**TASK REQUIREMENTS:** Everything in the data gets repeated exactly, except for the pictures.

**GIVEN MATERIAL:**
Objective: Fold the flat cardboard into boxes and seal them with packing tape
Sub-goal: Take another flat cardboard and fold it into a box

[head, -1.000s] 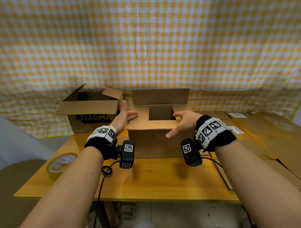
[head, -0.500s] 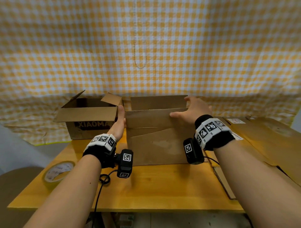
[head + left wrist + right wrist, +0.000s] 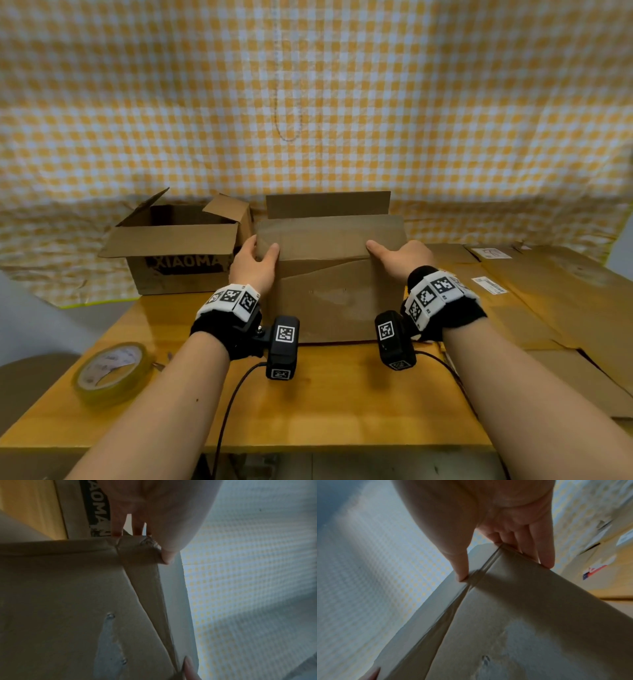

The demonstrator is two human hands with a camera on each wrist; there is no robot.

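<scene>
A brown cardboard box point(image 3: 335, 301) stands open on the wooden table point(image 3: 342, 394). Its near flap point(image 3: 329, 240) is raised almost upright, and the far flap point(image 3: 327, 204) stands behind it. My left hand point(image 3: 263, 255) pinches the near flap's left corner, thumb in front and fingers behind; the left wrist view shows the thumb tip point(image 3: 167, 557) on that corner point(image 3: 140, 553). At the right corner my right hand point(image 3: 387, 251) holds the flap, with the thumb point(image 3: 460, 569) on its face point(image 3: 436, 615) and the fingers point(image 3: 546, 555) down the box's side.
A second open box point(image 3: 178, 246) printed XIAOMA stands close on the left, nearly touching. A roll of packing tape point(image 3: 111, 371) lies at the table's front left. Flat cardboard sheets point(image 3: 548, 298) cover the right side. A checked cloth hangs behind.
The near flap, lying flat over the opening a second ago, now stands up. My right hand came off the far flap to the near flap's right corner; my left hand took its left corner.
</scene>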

**WRITTEN SOLUTION:**
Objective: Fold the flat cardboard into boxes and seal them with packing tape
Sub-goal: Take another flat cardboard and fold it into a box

[head, -1.000s] 
[head, -0.500s] 
[head + left wrist + right wrist, +0.000s] 

The demonstrator is two human hands with a camera on each wrist; there is no robot.

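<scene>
A brown cardboard box point(image 3: 335, 301) stands open on the wooden table point(image 3: 342, 394). Its near flap point(image 3: 329, 240) is raised almost upright, and the far flap point(image 3: 327, 204) stands behind it. My left hand point(image 3: 263, 255) pinches the near flap's left corner, thumb in front and fingers behind; the left wrist view shows the thumb tip point(image 3: 167, 557) on that corner point(image 3: 140, 553). At the right corner my right hand point(image 3: 387, 251) holds the flap, with the thumb point(image 3: 460, 569) on its face point(image 3: 436, 615) and the fingers point(image 3: 546, 555) down the box's side.
A second open box point(image 3: 178, 246) printed XIAOMA stands close on the left, nearly touching. A roll of packing tape point(image 3: 111, 371) lies at the table's front left. Flat cardboard sheets point(image 3: 548, 298) cover the right side. A checked cloth hangs behind.
The near flap, lying flat over the opening a second ago, now stands up. My right hand came off the far flap to the near flap's right corner; my left hand took its left corner.
</scene>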

With that, the output is done.